> **Task details**
Repeat only the lines from the one holding "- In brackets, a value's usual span" down to the last line of the listing below, including both of those lines.

+-------+

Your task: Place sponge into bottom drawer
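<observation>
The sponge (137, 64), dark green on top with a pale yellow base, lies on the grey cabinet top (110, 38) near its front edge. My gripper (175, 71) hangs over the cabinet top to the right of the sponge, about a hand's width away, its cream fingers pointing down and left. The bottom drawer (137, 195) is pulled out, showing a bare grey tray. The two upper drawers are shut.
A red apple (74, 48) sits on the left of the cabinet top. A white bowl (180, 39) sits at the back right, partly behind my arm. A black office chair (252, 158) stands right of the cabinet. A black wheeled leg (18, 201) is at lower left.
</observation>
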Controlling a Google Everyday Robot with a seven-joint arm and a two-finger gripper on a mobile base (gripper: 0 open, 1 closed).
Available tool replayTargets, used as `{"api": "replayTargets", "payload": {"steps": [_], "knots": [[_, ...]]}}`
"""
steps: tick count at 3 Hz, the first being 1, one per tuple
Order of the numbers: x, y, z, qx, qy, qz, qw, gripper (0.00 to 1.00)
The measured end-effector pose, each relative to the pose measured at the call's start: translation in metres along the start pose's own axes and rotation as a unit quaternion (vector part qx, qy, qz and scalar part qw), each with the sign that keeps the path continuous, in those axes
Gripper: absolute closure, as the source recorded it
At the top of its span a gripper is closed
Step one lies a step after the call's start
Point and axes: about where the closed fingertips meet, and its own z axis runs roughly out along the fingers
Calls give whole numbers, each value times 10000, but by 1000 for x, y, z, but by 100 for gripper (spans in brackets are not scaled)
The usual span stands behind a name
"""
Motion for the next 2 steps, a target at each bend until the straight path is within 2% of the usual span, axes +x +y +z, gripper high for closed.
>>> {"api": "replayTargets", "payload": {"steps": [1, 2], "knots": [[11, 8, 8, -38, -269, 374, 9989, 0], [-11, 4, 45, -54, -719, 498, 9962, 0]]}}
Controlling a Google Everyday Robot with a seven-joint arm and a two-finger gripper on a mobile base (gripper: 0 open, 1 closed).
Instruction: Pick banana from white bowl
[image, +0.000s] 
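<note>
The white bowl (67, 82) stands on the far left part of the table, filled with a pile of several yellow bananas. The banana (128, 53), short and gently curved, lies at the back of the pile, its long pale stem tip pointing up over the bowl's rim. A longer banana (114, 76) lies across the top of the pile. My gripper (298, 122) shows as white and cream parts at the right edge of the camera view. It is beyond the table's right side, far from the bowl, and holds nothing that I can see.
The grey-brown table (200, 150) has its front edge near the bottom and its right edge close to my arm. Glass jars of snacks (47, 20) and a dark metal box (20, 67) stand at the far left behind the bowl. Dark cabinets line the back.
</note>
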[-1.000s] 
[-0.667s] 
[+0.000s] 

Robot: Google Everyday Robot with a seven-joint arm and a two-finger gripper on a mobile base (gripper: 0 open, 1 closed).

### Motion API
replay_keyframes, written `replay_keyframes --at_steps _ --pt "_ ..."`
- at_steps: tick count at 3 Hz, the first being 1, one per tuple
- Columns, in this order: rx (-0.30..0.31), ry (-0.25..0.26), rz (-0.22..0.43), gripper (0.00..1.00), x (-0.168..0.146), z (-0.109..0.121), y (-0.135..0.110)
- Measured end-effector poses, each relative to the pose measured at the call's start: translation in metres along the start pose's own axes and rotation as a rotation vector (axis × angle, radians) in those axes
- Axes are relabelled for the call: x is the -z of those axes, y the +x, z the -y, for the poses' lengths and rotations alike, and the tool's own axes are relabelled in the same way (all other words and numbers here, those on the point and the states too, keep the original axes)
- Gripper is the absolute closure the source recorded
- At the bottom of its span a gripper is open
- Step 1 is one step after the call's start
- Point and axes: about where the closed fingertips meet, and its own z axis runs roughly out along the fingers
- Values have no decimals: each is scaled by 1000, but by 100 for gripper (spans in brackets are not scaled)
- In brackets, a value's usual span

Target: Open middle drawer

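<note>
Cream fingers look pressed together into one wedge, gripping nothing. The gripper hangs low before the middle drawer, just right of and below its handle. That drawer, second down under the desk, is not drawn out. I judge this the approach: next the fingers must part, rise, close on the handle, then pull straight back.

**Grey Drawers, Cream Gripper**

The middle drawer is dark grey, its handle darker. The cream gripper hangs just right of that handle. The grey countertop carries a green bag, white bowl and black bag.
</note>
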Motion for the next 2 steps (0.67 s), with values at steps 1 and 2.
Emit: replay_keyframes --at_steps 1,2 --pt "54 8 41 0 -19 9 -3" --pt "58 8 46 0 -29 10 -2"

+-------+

> **Solved problem**
- In brackets, a value's usual span

Target: Open middle drawer

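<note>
Cream fingers look pressed together into one wedge, gripping nothing. The gripper hangs low before the middle drawer, just right of and below its handle. That drawer, second down under the desk, is not drawn out. I judge this the approach: next the fingers must part, rise, close on the handle, then pull straight back.

**Grey Drawers, Cream Gripper**

The middle drawer is dark grey, its handle darker. The cream gripper hangs just right of that handle. The grey countertop carries a green bag, white bowl and black bag.
</note>
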Motion for the next 2 steps (0.67 s), with values at steps 1 and 2.
Emit: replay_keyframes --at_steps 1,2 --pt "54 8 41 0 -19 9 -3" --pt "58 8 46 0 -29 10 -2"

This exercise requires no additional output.